** Opening INFORMATION SUPPLIED block **

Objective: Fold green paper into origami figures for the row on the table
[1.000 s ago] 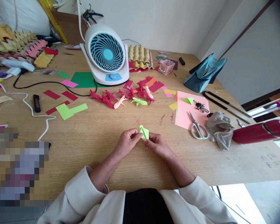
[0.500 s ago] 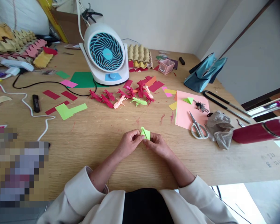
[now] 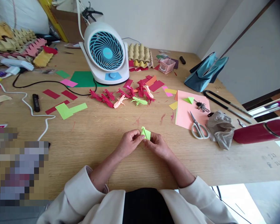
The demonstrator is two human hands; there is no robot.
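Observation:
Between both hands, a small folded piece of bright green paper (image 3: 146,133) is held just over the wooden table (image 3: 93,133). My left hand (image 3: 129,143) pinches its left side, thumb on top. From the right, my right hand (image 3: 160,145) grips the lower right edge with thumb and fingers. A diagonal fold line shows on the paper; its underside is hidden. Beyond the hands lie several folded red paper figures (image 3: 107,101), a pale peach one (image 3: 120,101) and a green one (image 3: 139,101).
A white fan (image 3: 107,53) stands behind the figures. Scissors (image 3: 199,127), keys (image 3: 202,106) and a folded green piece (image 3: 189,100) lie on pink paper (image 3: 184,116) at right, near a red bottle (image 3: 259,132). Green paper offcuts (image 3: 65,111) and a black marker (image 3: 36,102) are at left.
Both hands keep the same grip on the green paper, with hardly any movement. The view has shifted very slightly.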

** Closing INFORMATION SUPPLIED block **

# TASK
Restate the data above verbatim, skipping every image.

# TASK OUTPUT
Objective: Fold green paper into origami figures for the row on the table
[1.000 s ago] 
[0.500 s ago] 
[now] 
The demonstrator is two human hands; there is no robot.
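Observation:
Between both hands, a small folded piece of bright green paper (image 3: 146,133) is held just over the wooden table (image 3: 93,133). My left hand (image 3: 129,143) pinches its left side, thumb on top. From the right, my right hand (image 3: 160,145) grips the lower right edge with thumb and fingers. A diagonal fold line shows on the paper; its underside is hidden. Beyond the hands lie several folded red paper figures (image 3: 107,101), a pale peach one (image 3: 120,101) and a green one (image 3: 139,101).
A white fan (image 3: 107,53) stands behind the figures. Scissors (image 3: 199,127), keys (image 3: 202,106) and a folded green piece (image 3: 189,100) lie on pink paper (image 3: 184,116) at right, near a red bottle (image 3: 259,132). Green paper offcuts (image 3: 65,111) and a black marker (image 3: 36,102) are at left.
Both hands keep the same grip on the green paper, with hardly any movement. The view has shifted very slightly.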

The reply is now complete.